Meet the local guide: Marina
Born in nowhere
I was born in Siberia, in the windiest month of the year February. My hometown is lost deep in the forest, stretching along the bank of one of the most famous and longest Siberian rivers The Lena. On most maps this town is unidentified. It is located 1000 km from Irkutsk to the North. My town has 3 different names, which one you enter depends on how you get there. By plane and by bus you enter Ust-Kut, by train – Lena, on the water – Osetrovo. But its toponym is Ust-Kut. You may have noticed that many Russian settlements have ‘ust’ in their names. It means that the settlements were founded on the confluence of two rivers. For example, my town appeared on the confluence of the Lena and the Kuta rivers.
The larger part of the population came here when the great construction of the railway known as The Baikal-Amur Mainline began. So did my grandparents.
I moved to Irkutsk after I had finished school to continue my education.
I had never been there before.
It was the beginning of 2000. And that Irkutsk I arrived in and this Irkutsk I take my tourists around now are almost two different cities. The capital of Eastern Siberia has become much more beautiful than it used to be.
Big city life
Irkutsk is a real giant in comparison with my hometown, with absolutely another way to spend your leisure time. I’m just crazy about going for a walk. And here I have a great opportunity to do it. I can spend up to 3 hours strolling about the city. I like popping to cozy cafes to grab a coffee and keep on walking. And it doesn’t matter the season, because I like watching the way the city changes. It always has something special to tell you under heavy fall rain, rustling colorful fallen leaves; under fluffy snow and when trees give birth to soft light green leaves; and when the city stands still surviving the hot boiling summer being afraid to move because it could make the city even hotter.
I also realized that Irkutsk teenagers are happier because they can go shopping for nice clothes in shopping malls. In my hometown, we used to go to street markets where the clothes were far from fashion. And we had to try really hard to look like our favorite singers from the magazines’ covers. In winter it was a kind of extreme to try on jeans on the street market. But we were ready for everything to look cool.
Everyday routine is quite ordinary in Irkutsk. The citizens get up early not to get stuck in heavy morning traffic. Have lunch in a cafe. Get back home. At the weekend they might go out with their friends or families. The most beloved place among the citizens of Irkutsk is 130 Quarter dotted with lovely cafes. There are several theatres in the city for those who enjoy art.

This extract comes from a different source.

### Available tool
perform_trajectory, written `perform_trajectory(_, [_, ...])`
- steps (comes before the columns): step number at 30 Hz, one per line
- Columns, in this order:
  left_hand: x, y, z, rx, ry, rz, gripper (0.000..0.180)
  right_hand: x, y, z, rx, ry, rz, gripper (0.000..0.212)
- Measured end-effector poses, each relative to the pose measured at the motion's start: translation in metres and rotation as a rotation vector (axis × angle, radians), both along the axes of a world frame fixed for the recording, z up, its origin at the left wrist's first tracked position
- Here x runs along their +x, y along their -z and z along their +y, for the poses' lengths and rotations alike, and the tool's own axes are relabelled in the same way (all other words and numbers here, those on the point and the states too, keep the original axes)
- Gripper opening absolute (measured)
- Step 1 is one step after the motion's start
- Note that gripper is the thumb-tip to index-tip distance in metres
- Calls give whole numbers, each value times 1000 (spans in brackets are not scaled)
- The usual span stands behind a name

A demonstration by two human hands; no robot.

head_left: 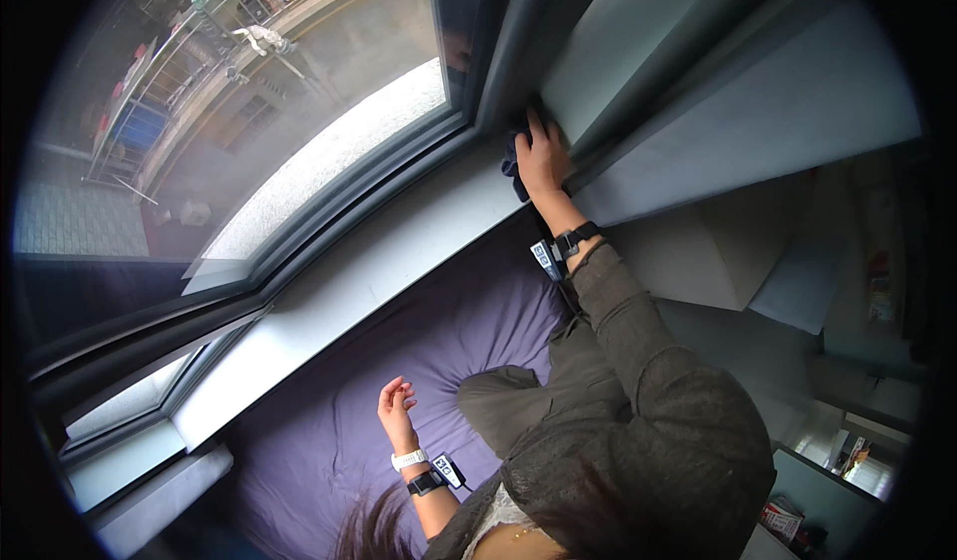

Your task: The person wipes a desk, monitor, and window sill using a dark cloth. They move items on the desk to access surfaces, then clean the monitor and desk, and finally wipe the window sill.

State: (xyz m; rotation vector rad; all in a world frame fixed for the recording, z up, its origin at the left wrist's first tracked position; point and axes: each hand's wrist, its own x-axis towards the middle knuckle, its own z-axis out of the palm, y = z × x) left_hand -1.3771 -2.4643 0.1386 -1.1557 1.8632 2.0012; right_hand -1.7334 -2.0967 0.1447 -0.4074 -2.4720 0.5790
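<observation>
My right hand [541,161] reaches out to the far right end of the white windowsill [379,246]. It presses a dark, bunched cloth [514,164] into the corner where the sill meets the window frame [485,112] and the side wall. Part of the cloth is hidden under the fingers. Above the purple bed sheet [339,411], my left hand [397,406] hovers with loosely bent fingers and nothing in it. A white band and a black strap with a small device circle the left wrist; a similar black strap is on the right.
A large window pane [299,92] fills the upper left, with a railing and buildings outside. Grey curtain-like panels [738,112] hang beside my right arm. Shelves [857,460] with small items stand at the lower right. My bent leg [498,406] rests on the bed.
</observation>
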Motion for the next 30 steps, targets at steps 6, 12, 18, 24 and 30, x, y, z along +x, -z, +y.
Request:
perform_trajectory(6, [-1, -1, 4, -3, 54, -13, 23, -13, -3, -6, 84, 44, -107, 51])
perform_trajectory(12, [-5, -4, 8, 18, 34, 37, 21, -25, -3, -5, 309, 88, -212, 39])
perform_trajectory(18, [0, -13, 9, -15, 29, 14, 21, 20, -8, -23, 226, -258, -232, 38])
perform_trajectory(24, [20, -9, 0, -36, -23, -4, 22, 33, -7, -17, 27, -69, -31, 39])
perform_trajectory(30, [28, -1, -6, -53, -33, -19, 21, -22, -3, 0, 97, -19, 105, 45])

And of course, you can spend your weekend outside the city escaping to Lake Baikal. Even if you don’t own a car, you can get there by bus running from Irkutsk to Listvyanka – a small settlement right on the shore of the lake.
Places to go
I am fond of walking along the Angara river. There are two beautiful embankments in the city where you could watch people fishing, jogging, eating ice-cream, chatting joyfully, rollerblading and getting married. By the way, there is a belief if you see three brides a day, you will be lucky.

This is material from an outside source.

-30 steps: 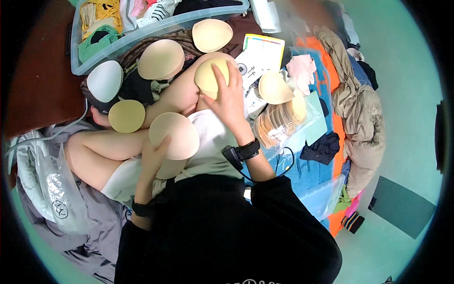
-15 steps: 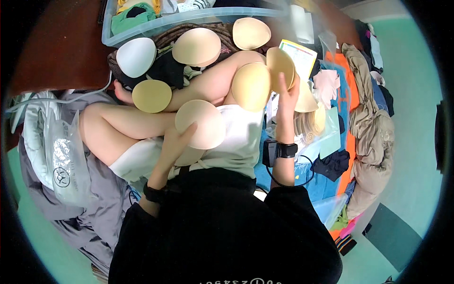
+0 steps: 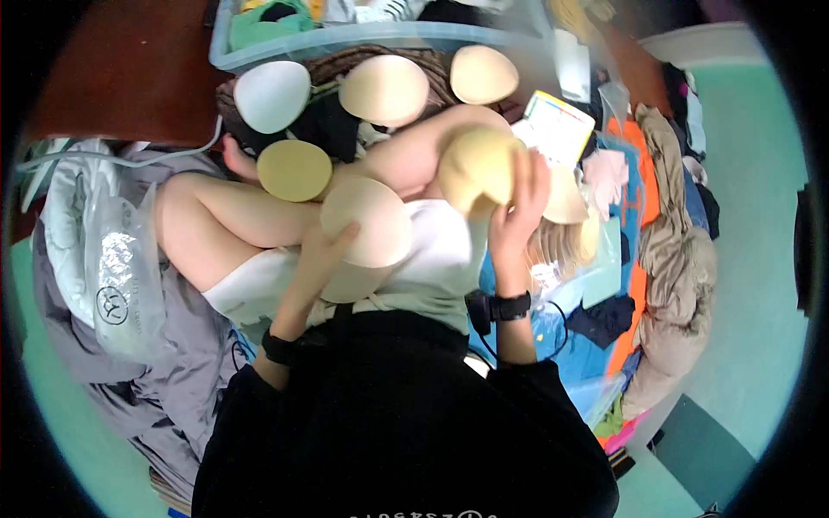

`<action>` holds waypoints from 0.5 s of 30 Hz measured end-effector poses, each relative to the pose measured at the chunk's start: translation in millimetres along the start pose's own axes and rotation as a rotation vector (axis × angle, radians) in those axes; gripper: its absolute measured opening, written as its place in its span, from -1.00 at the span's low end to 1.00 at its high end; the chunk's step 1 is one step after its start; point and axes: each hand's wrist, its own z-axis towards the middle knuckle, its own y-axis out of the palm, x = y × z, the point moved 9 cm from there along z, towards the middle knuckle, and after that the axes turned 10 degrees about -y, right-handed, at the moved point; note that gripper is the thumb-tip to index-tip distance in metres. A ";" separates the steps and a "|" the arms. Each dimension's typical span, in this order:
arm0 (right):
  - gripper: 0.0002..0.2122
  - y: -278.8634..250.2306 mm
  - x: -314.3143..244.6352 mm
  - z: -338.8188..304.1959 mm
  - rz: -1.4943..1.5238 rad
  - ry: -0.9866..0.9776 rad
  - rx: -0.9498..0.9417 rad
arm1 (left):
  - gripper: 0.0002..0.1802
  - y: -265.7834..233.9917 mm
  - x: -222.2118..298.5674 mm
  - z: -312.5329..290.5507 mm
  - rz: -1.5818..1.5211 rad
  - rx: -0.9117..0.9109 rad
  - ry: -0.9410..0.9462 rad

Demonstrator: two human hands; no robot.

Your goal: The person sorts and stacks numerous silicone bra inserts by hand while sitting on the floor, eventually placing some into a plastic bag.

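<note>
My left hand [image 3: 321, 259] grips a pale beige bra pad [image 3: 370, 220] above my lap, its thumb over the pad's near edge. Another pale pad [image 3: 352, 283] shows partly beneath that hand. Over my right thigh, my right hand [image 3: 522, 194] has its fingers closed on a yellowish bra pad [image 3: 477, 164], blurred by motion. This pad overlaps a similar one, and where one ends and the other begins cannot be made out. Beyond my legs lie a white pad [image 3: 273, 97], a cream pad [image 3: 384, 90] and a peach pad [image 3: 484, 75]. An olive-yellow pad [image 3: 294, 171] rests by my shin.
Stacked pads [image 3: 557, 250] in clear plastic sit right of my right hand, near a printed card [image 3: 554, 128]. A clear storage bin [image 3: 380, 36] with clothes stands at the far side. Folded beige cloth [image 3: 669, 259] lies right; a clear plastic bag [image 3: 121, 293] lies left.
My right hand has swung its pad leftward over the pad on my thigh, and its fingers have turned. My left hand keeps its hold. The whole view has shifted slightly.
</note>
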 end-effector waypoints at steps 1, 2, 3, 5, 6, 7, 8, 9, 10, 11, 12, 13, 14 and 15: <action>-0.33 26.1 -4.0 -9.4 -0.141 -0.090 -0.232 | -0.65 -4.7 -2.3 2.9 0.003 0.028 0.017; -0.33 35.8 -9.9 -12.5 -0.076 -0.066 -0.259 | -0.64 -4.3 -10.7 6.6 0.112 0.005 0.016; -0.32 45.0 -17.6 -14.4 -0.010 -0.046 -0.290 | -0.63 -5.6 -16.8 8.4 0.219 -0.015 0.011; -0.26 43.0 -20.2 -17.6 0.053 -0.037 -0.244 | -0.62 -4.4 -2.7 4.8 0.152 0.012 0.086; -0.19 45.0 -19.3 -16.9 0.006 -0.036 -0.278 | -0.61 -2.8 6.8 2.0 0.089 0.004 0.157; -0.13 43.4 -22.5 -15.3 -0.003 -0.046 -0.296 | -0.61 -5.6 8.5 0.6 0.093 0.031 0.161; -0.10 44.7 -23.3 -14.5 -0.008 -0.033 -0.304 | -0.61 -5.3 6.8 0.5 0.066 0.006 0.118; -0.08 46.8 -24.5 -13.8 -0.011 -0.019 -0.311 | -0.61 -4.5 5.2 -0.3 0.039 -0.019 0.074; -0.05 48.2 -23.1 -15.3 -0.015 -0.015 -0.296 | -0.59 -5.9 8.4 -0.6 0.054 0.039 0.087; -0.07 49.4 -23.9 -15.7 -0.031 -0.013 -0.283 | -0.59 -10.3 -0.5 1.7 0.051 0.058 0.093; -0.11 50.2 -27.0 -13.4 -0.034 -0.011 -0.250 | -0.56 -11.8 -21.2 9.9 0.105 0.044 0.057; -0.15 48.8 -27.6 -12.7 -0.047 -0.007 -0.224 | -0.53 -8.7 -24.4 10.9 0.150 0.020 0.016; -0.15 52.2 -27.5 -12.9 -0.045 -0.017 -0.227 | -0.53 -9.5 -23.3 9.7 0.142 0.028 0.016; -0.20 50.7 -25.7 -12.4 -0.049 -0.024 -0.168 | -0.50 -13.2 -15.4 7.6 0.139 0.067 0.075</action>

As I prefer spicy food my favorite cafe is “Kimchi”, a Korean restaurant. Many tourists come to Irkutsk and they want to try local food, so I really recommend “Rassolnik”, a Russian cuisine restaurant, and “Ulus” where you can enjoy buryats cuisine.

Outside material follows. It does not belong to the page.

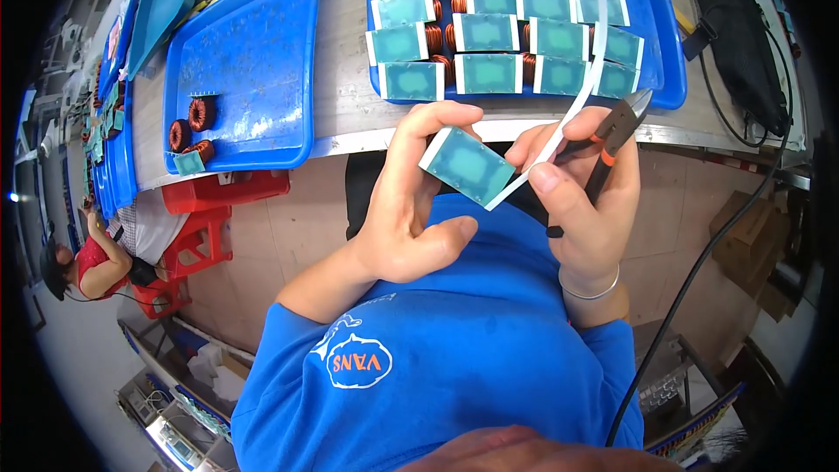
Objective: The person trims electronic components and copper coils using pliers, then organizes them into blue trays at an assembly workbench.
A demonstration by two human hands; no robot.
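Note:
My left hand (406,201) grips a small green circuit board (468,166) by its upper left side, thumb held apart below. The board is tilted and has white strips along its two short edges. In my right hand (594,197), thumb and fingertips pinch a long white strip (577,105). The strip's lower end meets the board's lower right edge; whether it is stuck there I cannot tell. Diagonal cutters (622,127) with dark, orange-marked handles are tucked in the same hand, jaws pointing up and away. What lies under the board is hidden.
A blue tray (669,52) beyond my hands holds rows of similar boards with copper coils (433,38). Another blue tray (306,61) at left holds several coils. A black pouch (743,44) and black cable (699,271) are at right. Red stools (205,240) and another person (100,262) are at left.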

For coffee and something that comes along, I prefer “Belaya Vorona”, “Bliss” and “Cake Home”. But it’s always a good idea to explore the city yourself looking for some interesting places or enter the first seen cafe on your way.
Pill for tiredness
Once I was asked if I got ever tired of being a guide. We have some fixed tours, they are supposed to be the same. And guides are supposed to tell the same things over and over again. I don’t remember feeling tired, because I always find something interesting to add to my tours and it keeps me in shape. It’s my great pleasure to meet new people from all over the world and show them the unconventional beauty of Irkutsk and the beauty itself – Lake Baikal.